There is abundant clinical evidence for the important roles of Bifidobacterium and Lactobacillus species in the eco-physiology of the intestinal microbiota (Picard et al. 2005; Sanders and Klaenhammer 2001), and different strains of lactobacilli are marketed as commercial probiotics. Individual bifidobacteria are known to have specific substrate preferences (Degnan and Macfarlane 1991). The GL34 mixture stimulated growth of bifidobacteria, but indeed to different extents. Only utilization of the F2 2-glc-lac compound has been studied previously and was shown to have a limited stimulatory effect on the growth of B. breve 26M2. This F2 compound did not stimulate growth of lactobacilli tested in our present study, as previously shown for L. casei LC-01 (García-Cayuela et al. 2014). However, we observed that F2 2-glc-lac stimulated growth of the probiotic bacteria L. reuteri 121, B. adolescentis ATCC 15703, B. longum subsp. infantis ATCC 15697, and B. breve DSM 20213, and also of two commensal bacteria, E. coli Nissle and B. thetaiotaomicron, albeit to various extents. This F2 compound thus is less selective in comparison with the other compounds in the GL34 mixture. Both F1 4′-glc-lac and F4 4′,2-glc-lac also stimulated growth of all three tested bifidobacteria, again to various extents. The presence of an α(1 → 3) linkage makes F3 3′-glc-lac more selective than F1 and F4: F3 was utilized by only two out of three studied Bifidobacterium strains: B. adolescentis ATCC 15703 and B. breve DSM 20213. Also, F5 3′,2-glc-lac with both α(1 → 2) and α(1 → 3) glucosidic linkages showed similar stimulatory effects on all three Bifidobacterium strains.
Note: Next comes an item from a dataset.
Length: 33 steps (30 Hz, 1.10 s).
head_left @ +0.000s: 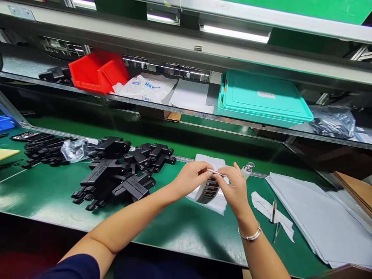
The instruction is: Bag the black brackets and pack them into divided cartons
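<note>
Between my two hands hangs a curled strip of dark labels [208,190], with rows of small black rectangles on a pale backing. Its upper edge is pinched by my left hand [192,177], thumb and forefinger closed. My right hand [235,189] grips the same edge from the other side, also closed. White paper sheets [217,204] lie on the bench under the strip. Just behind my right hand stands a clear pump bottle [247,169], partly hidden by the fingers. A white cloth [261,203] with tweezers [273,211] on it lies to the right.
Black plastic parts [107,174] are heaped on the green bench at left, beside a clear bag [78,149]. Large white sheets [322,221] and cardboard [356,190] occupy the right. The shelf above holds a red bin [97,73] and a turquoise box [264,99].
</note>
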Available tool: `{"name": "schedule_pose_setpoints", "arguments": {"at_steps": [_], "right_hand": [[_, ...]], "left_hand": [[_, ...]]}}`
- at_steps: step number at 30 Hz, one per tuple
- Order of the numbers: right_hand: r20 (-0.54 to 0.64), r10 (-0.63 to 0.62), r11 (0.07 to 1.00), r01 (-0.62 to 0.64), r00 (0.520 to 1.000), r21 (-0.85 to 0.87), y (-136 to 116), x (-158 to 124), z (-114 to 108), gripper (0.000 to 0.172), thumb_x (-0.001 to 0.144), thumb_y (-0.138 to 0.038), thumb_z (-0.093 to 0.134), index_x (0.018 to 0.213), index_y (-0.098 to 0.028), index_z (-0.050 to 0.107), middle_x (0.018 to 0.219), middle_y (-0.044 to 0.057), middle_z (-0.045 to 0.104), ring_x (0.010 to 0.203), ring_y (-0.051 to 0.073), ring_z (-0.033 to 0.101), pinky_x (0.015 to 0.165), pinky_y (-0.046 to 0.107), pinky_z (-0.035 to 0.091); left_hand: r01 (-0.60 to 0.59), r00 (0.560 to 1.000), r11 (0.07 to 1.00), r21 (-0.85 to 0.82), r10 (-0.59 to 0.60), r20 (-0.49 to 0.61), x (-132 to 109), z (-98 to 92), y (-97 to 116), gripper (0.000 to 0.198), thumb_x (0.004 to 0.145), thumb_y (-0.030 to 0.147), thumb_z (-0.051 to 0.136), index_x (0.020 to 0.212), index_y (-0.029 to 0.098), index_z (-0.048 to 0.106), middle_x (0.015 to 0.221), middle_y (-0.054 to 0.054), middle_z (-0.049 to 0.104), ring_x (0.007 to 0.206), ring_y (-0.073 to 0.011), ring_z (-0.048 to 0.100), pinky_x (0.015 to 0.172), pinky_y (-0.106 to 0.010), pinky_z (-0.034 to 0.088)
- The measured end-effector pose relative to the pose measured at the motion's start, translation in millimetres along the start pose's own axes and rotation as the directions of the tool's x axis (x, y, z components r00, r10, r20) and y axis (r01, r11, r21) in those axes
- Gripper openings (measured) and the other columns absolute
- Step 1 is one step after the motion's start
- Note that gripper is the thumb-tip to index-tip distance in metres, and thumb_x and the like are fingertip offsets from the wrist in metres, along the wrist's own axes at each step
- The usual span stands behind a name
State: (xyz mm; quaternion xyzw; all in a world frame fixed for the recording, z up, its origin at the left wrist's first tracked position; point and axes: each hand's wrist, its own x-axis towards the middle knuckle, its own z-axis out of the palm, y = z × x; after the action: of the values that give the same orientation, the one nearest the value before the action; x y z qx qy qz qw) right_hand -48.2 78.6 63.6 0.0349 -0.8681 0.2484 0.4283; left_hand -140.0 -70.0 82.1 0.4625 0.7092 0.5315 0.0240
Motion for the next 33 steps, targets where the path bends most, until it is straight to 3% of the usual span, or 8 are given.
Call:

In conclusion, the GL34 mixture promotes growth of the tested bacteria to different extents. The bifidobacteria tested generally were better at degrading GL34 compounds than the lactobacilli and commensal bacteria. The stronger metabolic toolset of bifidobacteria in comparison with lactobacilli also has been observed when comparing their growth on human milk oligosaccharides and other prebiotic oligosaccharides as primary carbon source (Watson et al. 2013; Sela et al. 2008; González et al. 2008; McLaughlin et al. 2015). The GL34 mixture thus showed potential to shift microbiota composition by specifically stimulating growth of bifidobacteria, particularly B. adolescentis. Four out of five compounds in this GL34 mixture exerted high and selective growth stimulatory effects towards health-beneficial probiotic bifidobacteria. The combination of monomer composition and linkage type clearly determines the fermentable properties of the GL34 compounds. Individual gut bacteria were able to utilize only specific compounds in the GL34 mixture. Synergistic activities between bacterial species thus are likely to be essential for the utilization of the whole GL34 mixture. In future work, this will be studied in more detail, e.g., by using fecal bacterial cultures. Only B. adolescentis was able to utilize almost all structures, providing a potential synbiotic combination.